The Bath Echo reports that in 2016 the unnamed driver, who also covered Midsomer Norton, used a customer’s contact details to find her on social media and started calling persistently when she stopped responding.
He was advised to do everything in his power to avoid another complaint, but in 2019 another woman complained he was “inappropriate, just a bit creepy” when he tracked her down to her workplace to return a lost phone and insisted on handing it over personally.
Bath and North East Somerset Council’s licensing subcommittee meeting in December heard that the driver also made racist comments on three occasions in less than a year, the minutes show.
In one incident he allegedly told a woman of colour the Black Lives Matter protests were irrelevant and would not change anything, and that “those who were subject to racism in the UK deserved it”.

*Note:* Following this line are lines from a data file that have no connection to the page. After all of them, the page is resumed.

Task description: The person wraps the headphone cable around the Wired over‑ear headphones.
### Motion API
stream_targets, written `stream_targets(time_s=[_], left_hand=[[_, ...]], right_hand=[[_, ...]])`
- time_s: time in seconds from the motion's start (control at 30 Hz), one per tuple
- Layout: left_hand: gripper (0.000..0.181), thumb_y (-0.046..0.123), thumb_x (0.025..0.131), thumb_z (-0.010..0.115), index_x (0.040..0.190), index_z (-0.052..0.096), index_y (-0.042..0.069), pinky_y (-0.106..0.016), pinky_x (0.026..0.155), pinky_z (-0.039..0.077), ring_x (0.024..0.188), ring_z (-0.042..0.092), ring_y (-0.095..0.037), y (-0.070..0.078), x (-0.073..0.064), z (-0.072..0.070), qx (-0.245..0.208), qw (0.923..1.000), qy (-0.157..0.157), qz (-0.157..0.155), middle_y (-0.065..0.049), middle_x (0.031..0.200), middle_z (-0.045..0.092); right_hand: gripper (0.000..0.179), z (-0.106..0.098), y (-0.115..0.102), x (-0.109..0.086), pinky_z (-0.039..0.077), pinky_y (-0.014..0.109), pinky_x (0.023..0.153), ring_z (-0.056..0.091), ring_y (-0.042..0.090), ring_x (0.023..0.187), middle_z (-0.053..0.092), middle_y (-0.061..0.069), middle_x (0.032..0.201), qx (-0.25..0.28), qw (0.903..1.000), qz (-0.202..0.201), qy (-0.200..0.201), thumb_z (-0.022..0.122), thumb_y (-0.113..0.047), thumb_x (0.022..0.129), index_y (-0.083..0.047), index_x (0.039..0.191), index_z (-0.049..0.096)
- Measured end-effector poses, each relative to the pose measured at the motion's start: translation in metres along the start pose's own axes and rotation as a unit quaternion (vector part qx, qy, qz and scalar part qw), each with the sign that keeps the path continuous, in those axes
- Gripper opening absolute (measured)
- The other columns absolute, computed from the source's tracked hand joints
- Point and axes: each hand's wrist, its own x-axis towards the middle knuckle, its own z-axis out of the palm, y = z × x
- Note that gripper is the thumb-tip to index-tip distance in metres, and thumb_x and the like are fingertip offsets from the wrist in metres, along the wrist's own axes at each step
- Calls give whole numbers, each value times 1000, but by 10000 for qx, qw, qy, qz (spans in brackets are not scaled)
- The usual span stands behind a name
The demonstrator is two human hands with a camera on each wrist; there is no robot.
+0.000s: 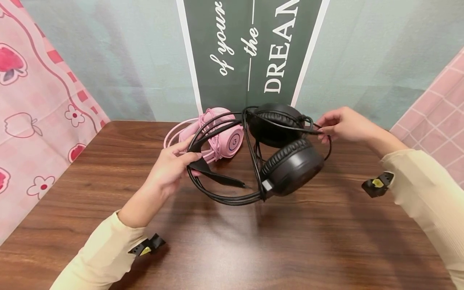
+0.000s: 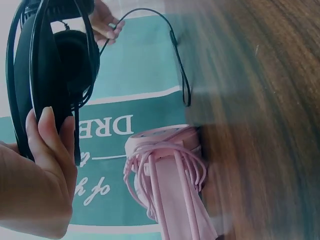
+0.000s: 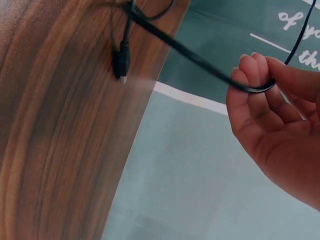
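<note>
Black over-ear headphones [image 1: 297, 171] hang above the table, with their cable wound in loops around the headband and ear cups. My left hand [image 1: 168, 167] grips them by the headband, thumb over the strap. To the right of the ear cups, my right hand [image 1: 346, 125] pinches a stretch of the black cable [image 3: 195, 60] between thumb and fingers. A loose end of that cable dangles, its plug [image 3: 121, 62] showing over the wood in the right wrist view. Behind the headband sits a pink pair of headphones [image 1: 232, 141], its own pink cord wrapped around it.
The wooden table [image 1: 232, 249] meets a green-grey cloth backdrop [image 1: 123, 60] with a dark lettered panel [image 1: 250, 52]. Pink patterned cloth [image 1: 36, 121] borders the left side, and pink tiled cloth [image 1: 438, 100] the right. Small black mounts sit at both sleeves.
</note>
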Motion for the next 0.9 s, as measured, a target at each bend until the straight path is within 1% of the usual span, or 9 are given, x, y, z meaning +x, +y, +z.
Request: stream_targets(time_s=[0.07,0.17,0.3,0.47,0.5,0.57,0.67,0.77,0.9], left_hand=[[56,-8,84,51,138,38,6,-22,53,55,62,62,-8,3,0,-2,-161,9998,76,-23,-9,105,55],[56,-9,84,50,138,39,6,-20,50,53,61,62,-8,7,-1,-5,-393,9989,240,-28,-5,100,56],[57,-10,85,49,138,39,7,-17,48,52,60,61,-9,10,-1,-8,-701,9971,294,-58,-3,99,56],[57,-11,85,49,138,38,7,-17,48,52,59,60,-10,13,-1,-11,-940,9953,237,-65,-9,114,51],[58,-11,85,49,139,38,7,-17,48,52,60,60,-9,14,-1,-12,-992,9948,219,-42,-9,119,50],[59,-12,85,48,139,38,9,-17,47,51,57,59,-10,15,-1,-14,-1111,9935,226,-46,-8,123,49],[60,-12,85,48,139,38,11,-16,46,50,55,58,-9,18,0,-18,-1267,9916,268,-31,-6,118,53],[60,-12,85,48,140,37,12,-16,45,49,53,59,-9,20,0,-21,-1477,9883,364,-99,-5,103,56],[62,-11,86,48,141,36,14,-15,44,48,52,58,-9,22,0,-25,-1668,9846,488,-189,-5,100,56]], right_hand=[[11,-1,3,-2,55,31,59,62,19,63,63,10,74,85,10000,-52,-7,52,5,88,12,96,57],[11,-2,6,-5,56,32,60,62,19,65,62,11,75,212,9995,-206,-78,51,5,89,12,96,56],[9,-3,7,-6,56,32,62,61,19,67,61,9,74,332,9985,-389,-197,49,4,91,10,95,55],[7,-4,7,-8,55,30,63,61,20,66,60,9,73,356,9985,-409,-117,52,-1,91,5,93,56],[7,-5,7,-8,55,30,62,61,20,65,60,10,72,331,9985,-421,-86,53,-2,91,4,92,56],[6,-6,8,-9,54,28,61,60,20,64,60,11,72,252,9985,-478,-42,54,-2,90,3,91,57],[7,-7,10,-10,53,26,60,59,20,64,60,10,72,133,9982,-589,-62,53,-2,90,3,90,58],[8,-7,13,-11,52,25,63,59,20,66,60,9,73,139,9976,-654,-170,51,-1,91,3,90,58],[10,-7,16,-13,52,26,65,59,19,66,60,11,72,212,9965,-738,-320,48,-1,92,3,90,57]])
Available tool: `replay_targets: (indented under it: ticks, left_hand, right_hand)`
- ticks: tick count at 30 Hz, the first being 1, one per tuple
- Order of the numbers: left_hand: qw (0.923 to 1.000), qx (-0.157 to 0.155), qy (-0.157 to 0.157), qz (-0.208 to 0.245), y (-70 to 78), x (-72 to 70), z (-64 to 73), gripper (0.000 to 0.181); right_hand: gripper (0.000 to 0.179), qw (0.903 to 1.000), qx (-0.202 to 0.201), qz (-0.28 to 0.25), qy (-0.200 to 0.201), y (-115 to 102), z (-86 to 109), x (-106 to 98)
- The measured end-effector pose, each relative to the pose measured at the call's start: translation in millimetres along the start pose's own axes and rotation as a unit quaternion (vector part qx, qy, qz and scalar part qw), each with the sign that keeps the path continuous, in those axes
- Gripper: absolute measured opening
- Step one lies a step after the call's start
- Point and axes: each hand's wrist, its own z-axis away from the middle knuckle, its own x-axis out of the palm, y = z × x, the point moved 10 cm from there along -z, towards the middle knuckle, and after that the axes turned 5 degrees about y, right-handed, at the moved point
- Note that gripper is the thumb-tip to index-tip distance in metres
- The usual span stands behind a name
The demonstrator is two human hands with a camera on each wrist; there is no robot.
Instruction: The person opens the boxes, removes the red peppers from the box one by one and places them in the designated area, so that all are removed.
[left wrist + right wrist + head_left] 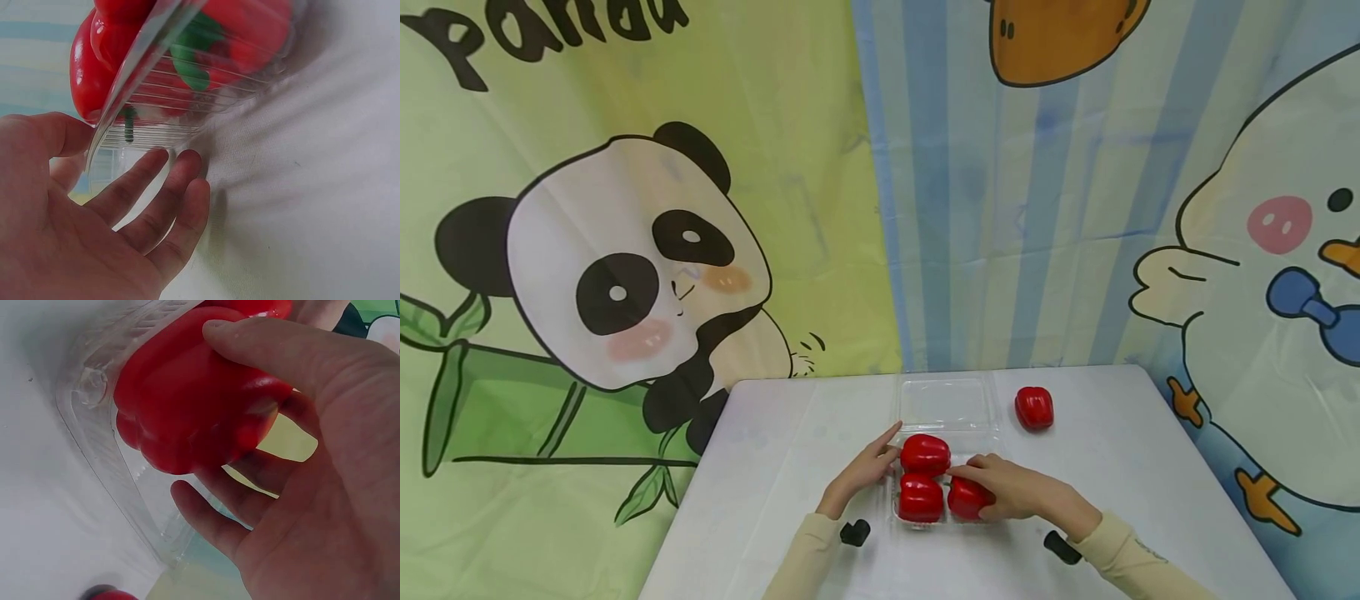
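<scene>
A clear plastic container (897, 510) stands on the table with red bell peppers in it. Two peppers are in its left half, a rear pepper (925, 455) and a front pepper (921, 498). My right hand (1018, 487) grips a third bell pepper (194, 394) at the container's front right, thumb on one side and fingers round the other. Along the container's left side, my left hand (867, 467) rests against the rim and wall with loosely extended fingers (159, 206). Green stems (190, 56) show through the plastic in the left wrist view.
The container's clear lid (946, 404) lies folded back behind it. Another red bell pepper (1034, 408) lies on the white table (805, 442) to the right of the lid. A cartoon-printed curtain (820, 208) hangs behind the table.
</scene>
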Motion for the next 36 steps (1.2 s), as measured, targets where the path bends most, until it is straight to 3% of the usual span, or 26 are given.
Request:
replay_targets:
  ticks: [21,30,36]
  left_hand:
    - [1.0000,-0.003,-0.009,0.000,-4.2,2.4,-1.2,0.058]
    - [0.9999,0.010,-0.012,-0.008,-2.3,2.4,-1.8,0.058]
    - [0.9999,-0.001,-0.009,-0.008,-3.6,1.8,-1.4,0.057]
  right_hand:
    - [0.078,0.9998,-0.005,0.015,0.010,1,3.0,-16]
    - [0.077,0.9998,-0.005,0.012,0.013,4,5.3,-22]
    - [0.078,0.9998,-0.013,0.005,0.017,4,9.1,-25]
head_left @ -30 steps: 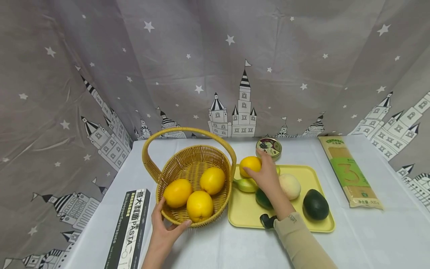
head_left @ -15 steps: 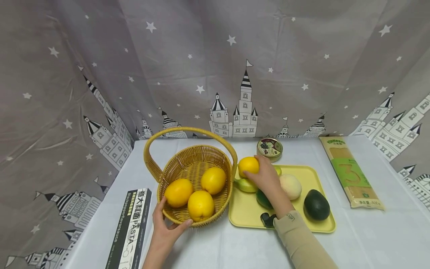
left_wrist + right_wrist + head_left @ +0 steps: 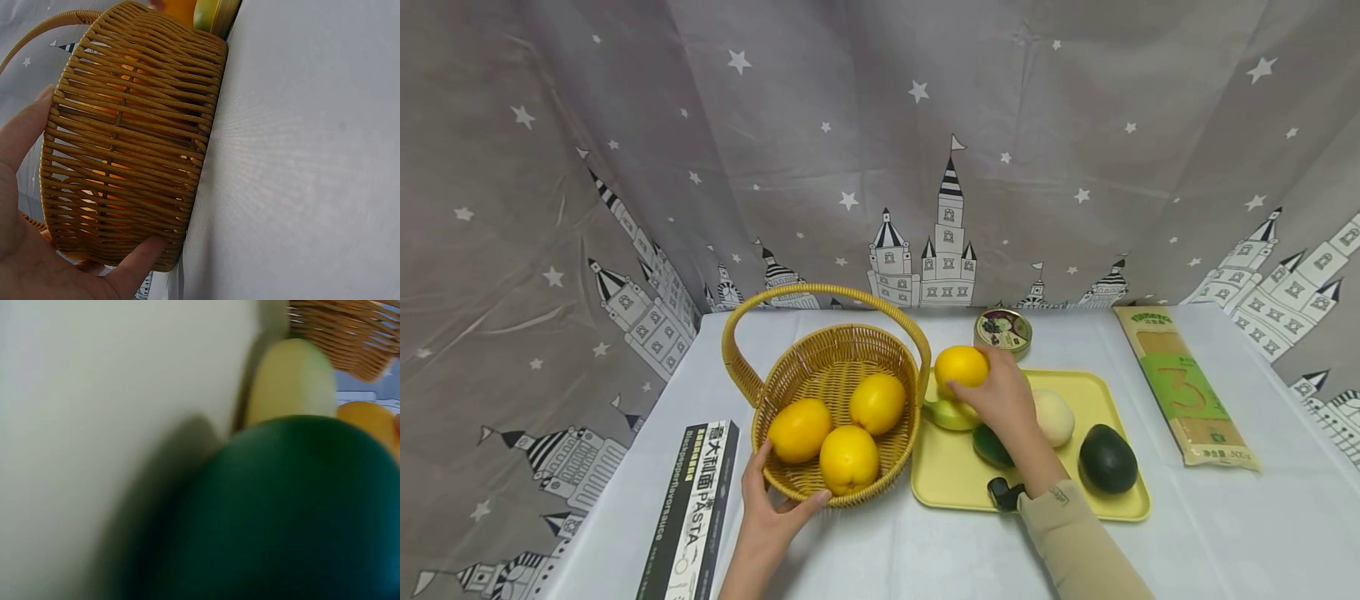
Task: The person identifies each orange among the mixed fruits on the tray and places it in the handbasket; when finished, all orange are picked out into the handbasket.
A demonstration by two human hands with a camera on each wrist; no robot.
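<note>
My left hand (image 3: 771, 512) grips the near left rim of a round wicker basket (image 3: 831, 346) with a tall handle. Thumb and fingers spread along the woven wall (image 3: 137, 131) in the left wrist view. Three yellow-orange fruits (image 3: 877, 403) lie inside. Over the far left corner of a yellow tray (image 3: 947, 487), my right hand (image 3: 1000, 392) holds another yellow-orange fruit (image 3: 962, 367) between thumb and fingers. Just below it lies a banana (image 3: 951, 415). A dark green fruit (image 3: 991, 447), partly under my right wrist, fills much of the right wrist view (image 3: 281, 519).
The tray also bears a pale round fruit (image 3: 1054, 417) and a dark avocado (image 3: 1107, 460). Behind it stands a round tin (image 3: 1003, 332). A noodle packet (image 3: 1186, 387) lies right, a pasta box (image 3: 688, 508) left. A grey curtain (image 3: 880, 125) closes off the back.
My right hand and the fruit it holds shifted slightly left, then slightly back to the right and upward. The left hand and basket stay in place.
</note>
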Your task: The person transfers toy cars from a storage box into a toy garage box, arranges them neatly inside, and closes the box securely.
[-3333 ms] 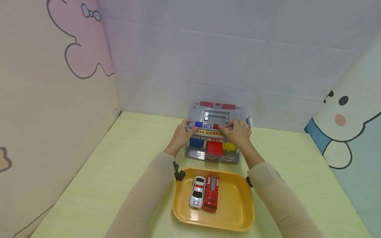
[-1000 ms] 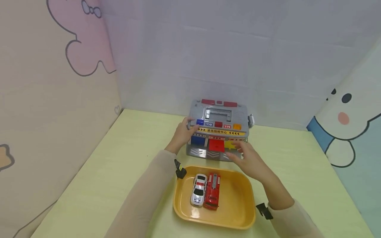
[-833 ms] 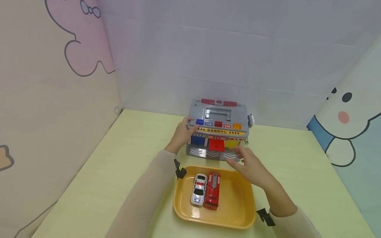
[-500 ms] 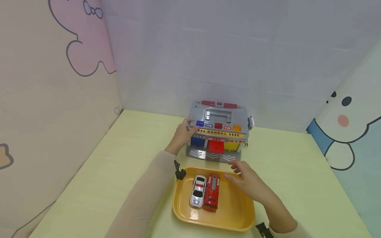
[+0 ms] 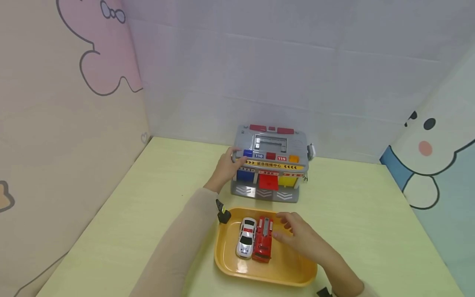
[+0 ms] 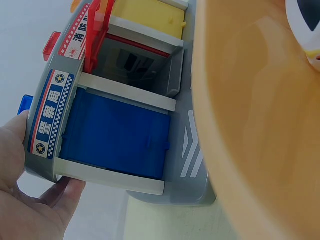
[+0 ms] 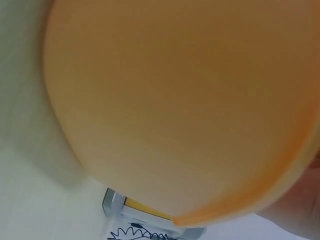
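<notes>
A grey toy garage stands at the table's back, with blue, red and yellow doors. My left hand grips its left end, thumb on the roof edge and fingers beneath. The left wrist view shows the blue door down and the red door swung up over a dark bay. My right hand hovers over the yellow tray, fingers loosely bent, thumb tip beside a red toy fire truck. Next to the truck lies a white toy police car. In the right wrist view the tray hides most of that hand.
The pale yellow table runs back to a white cloth wall. Cartoon-printed panels close off the sides. A coiled cord hangs at the garage's right end. The tray stands directly in front of the garage.
My right hand has left the garage roof, moved down past the yellow door, and come over the tray beside the fire truck. The left hand keeps its grip on the garage.
</notes>
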`<action>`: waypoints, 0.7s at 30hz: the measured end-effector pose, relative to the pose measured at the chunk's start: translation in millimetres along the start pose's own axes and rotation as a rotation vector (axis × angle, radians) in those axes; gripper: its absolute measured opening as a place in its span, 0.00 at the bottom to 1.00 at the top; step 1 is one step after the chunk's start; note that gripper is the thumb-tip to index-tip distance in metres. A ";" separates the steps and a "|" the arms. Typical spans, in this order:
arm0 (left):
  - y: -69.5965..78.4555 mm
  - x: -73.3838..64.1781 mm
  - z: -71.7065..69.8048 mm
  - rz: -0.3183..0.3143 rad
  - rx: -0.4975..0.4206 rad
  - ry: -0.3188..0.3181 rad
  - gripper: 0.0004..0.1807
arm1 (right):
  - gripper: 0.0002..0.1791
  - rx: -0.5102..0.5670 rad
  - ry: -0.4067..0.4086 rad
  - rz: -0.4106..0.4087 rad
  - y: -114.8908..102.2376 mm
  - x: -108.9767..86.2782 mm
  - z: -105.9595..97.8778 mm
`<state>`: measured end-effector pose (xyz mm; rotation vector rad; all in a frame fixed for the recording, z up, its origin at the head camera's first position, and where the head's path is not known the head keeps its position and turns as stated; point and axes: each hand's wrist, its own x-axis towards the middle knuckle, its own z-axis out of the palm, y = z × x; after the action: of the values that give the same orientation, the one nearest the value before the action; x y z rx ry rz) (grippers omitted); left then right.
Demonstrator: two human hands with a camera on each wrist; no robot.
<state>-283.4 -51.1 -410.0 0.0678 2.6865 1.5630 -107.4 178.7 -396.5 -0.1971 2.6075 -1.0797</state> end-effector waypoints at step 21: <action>1.6 -0.6 -1.0 -0.013 0.002 -0.014 0.28 | 0.53 -0.092 -0.122 0.034 4.5 3.9 23.3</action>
<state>-282.8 -51.2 -408.1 0.0614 2.6728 1.5499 -103.3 165.4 -416.1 -0.2318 2.5435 -0.9075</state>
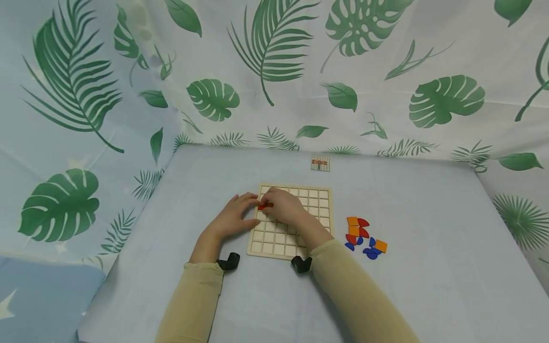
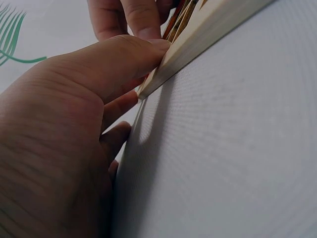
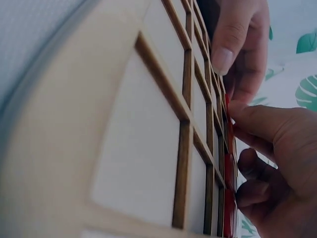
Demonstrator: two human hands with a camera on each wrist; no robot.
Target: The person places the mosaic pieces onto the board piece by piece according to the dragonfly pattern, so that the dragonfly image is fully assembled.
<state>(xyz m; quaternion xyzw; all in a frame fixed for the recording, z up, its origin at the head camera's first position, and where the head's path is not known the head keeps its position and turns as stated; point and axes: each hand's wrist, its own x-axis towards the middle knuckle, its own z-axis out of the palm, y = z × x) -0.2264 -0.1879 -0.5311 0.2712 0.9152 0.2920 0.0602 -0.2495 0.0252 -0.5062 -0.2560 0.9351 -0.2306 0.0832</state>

The subcommittee heard that he used a racist term “comfortably”, and described his comments as “abhorrent”.
In March last year the driver allegedly blamed Chinese people for the coronavirus pandemic “because they eat bats”, upsetting his Chinese passengers. In the third he commented about “English drivers”.
He denied making racist and inappropriate comments but the subcommittee considered the witnesses more credible.
It voted to revoke his private hire operator's licence, having previously resolved in October to strip him of his combined hackney carriage/private hire driver's licence.
But Councillor Steve Hedges voiced concerns about the process at the licensing committee’s meeting on 18th February. He said: “When these people have their licences revoked, if they choose to appeal, which I know one has, it’s quite possible they can carry on driving for a full year or more.
“That really concerns me, especially if it’s someone putting people in danger or a sex pest or a child sex offender. If it’s a serious case, like at least one of the ones we dealt with in the last few months, when you revoke a licence they shouldn’t be allowed to drive, even if they are appealing, until the appeal – otherwise how many more people are going to be put in danger?”
Deputy legal adviser Carrie-Ann Evans said if the committee decides a driver is “no longer fit and proper” it can immediately revoke the licence, but that is reserved for the most serious cases.
She said: “It might be an incident of child sexual exploitation or where someone has a medical condition which immediately renders them unfit to be driving. Alternatively you have the option of revocation with notice. If the driver submits an appeal to the magistrates court within the prescribed period they are permitted to continue driving while their appeal is determined.”
She said in two recent cases drivers withdrew their appeals so the council did not face a year-long wait for their licences to be revoked.
Cllr Manda Rigby said the council’s first priority is public protection and the system works well. She asked for assurance that if a revocation is appealed it gets dealt with quickly so there is not a long delay when people can carry on driving, and said if a licence is revoked that information needs to be shared with other authorities.
The council is joining a national database to allow that to happen.